◆ **What you will do**:
Copy each line below in which the string "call" appears.
★ ★ ★ ★ ★
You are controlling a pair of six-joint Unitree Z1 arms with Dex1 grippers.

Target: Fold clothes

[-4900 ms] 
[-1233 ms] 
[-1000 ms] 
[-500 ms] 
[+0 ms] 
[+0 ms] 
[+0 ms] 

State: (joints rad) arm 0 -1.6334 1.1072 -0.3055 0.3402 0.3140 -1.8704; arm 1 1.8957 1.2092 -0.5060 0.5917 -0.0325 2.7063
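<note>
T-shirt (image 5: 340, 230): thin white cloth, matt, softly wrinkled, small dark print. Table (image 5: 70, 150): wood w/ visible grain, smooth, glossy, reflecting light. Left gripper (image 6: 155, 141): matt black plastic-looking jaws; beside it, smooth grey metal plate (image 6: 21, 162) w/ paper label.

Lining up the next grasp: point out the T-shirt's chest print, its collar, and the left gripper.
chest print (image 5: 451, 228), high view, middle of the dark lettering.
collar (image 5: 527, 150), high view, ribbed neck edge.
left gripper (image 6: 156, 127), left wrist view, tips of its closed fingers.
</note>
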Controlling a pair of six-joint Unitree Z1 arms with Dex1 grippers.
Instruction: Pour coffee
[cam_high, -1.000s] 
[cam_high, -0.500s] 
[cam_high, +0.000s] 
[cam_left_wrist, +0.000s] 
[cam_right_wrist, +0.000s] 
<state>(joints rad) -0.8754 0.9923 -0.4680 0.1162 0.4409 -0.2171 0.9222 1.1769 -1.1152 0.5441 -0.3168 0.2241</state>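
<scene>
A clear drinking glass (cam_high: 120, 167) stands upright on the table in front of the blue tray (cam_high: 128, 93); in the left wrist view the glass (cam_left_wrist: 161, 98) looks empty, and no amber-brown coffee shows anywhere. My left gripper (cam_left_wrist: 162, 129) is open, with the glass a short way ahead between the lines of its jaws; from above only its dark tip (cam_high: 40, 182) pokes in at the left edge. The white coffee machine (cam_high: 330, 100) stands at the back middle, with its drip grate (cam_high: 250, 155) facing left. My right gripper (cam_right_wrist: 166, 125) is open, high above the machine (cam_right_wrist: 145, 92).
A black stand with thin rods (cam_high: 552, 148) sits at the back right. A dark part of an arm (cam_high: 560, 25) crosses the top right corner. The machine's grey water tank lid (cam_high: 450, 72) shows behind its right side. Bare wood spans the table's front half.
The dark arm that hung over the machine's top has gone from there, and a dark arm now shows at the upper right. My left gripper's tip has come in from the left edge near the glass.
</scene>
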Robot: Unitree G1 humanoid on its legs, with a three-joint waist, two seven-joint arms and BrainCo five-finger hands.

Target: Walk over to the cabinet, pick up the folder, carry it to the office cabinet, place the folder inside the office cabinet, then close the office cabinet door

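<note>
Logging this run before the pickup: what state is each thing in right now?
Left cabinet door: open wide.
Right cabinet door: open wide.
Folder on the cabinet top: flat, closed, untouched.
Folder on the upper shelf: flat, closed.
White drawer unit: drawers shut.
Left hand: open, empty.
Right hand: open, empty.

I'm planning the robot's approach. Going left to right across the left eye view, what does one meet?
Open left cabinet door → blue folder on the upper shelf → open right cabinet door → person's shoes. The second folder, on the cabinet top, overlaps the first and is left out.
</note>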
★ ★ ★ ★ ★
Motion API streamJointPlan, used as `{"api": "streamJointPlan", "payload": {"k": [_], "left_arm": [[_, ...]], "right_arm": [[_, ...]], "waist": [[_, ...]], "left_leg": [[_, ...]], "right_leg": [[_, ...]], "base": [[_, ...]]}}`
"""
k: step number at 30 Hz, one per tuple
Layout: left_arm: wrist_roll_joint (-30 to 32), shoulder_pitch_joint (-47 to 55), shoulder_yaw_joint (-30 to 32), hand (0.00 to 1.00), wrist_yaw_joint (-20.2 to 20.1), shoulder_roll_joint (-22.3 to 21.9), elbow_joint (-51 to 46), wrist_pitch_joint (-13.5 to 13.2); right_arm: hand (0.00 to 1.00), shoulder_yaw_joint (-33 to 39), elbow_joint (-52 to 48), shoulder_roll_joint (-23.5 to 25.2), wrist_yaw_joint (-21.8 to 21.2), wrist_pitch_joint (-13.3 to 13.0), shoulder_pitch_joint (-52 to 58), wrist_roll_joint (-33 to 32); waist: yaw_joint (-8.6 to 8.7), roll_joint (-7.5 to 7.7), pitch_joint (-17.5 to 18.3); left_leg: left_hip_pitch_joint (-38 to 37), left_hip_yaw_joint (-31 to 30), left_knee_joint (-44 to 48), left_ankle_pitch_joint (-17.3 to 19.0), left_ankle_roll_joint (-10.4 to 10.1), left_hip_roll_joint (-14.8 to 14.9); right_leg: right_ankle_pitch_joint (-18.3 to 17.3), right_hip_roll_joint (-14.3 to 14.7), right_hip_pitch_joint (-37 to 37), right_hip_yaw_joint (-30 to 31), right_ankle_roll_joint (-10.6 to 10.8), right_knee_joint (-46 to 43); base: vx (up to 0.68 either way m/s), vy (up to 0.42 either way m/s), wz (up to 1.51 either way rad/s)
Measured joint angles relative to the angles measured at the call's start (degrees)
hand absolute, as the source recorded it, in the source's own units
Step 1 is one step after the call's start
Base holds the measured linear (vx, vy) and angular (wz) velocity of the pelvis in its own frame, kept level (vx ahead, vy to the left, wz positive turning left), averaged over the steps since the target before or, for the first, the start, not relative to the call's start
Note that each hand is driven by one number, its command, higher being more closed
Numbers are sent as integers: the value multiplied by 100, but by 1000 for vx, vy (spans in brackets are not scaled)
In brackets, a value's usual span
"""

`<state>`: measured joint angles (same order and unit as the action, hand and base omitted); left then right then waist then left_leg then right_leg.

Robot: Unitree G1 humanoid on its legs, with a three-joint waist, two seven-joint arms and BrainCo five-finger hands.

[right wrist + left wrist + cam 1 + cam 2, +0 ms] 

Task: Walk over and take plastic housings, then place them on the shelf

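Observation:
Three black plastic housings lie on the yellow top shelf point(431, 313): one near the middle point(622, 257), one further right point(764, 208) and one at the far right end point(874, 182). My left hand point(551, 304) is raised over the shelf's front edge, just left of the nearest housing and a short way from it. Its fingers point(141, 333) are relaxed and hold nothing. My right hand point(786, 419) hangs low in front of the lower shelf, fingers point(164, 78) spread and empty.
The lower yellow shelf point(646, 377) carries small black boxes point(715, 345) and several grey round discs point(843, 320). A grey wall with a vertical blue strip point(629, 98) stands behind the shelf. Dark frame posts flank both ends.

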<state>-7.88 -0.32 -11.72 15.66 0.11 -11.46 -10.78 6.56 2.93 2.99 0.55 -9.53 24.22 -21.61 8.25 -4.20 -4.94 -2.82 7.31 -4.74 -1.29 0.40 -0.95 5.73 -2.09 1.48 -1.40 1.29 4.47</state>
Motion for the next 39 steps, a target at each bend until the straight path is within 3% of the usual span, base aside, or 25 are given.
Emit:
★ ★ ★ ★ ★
◆ **Result of this exercise**:
Measured joint angles relative to the angles measured at the call's start (degrees)
Step 1 is one step after the call's start
Base holds the measured linear (vx, vy) and angular (wz) velocity of the pelvis in its own frame, kept level (vx ahead, vy to the left, wz positive turning left), averaged over the steps since the target before or, for the first, the start, not relative to the call's start

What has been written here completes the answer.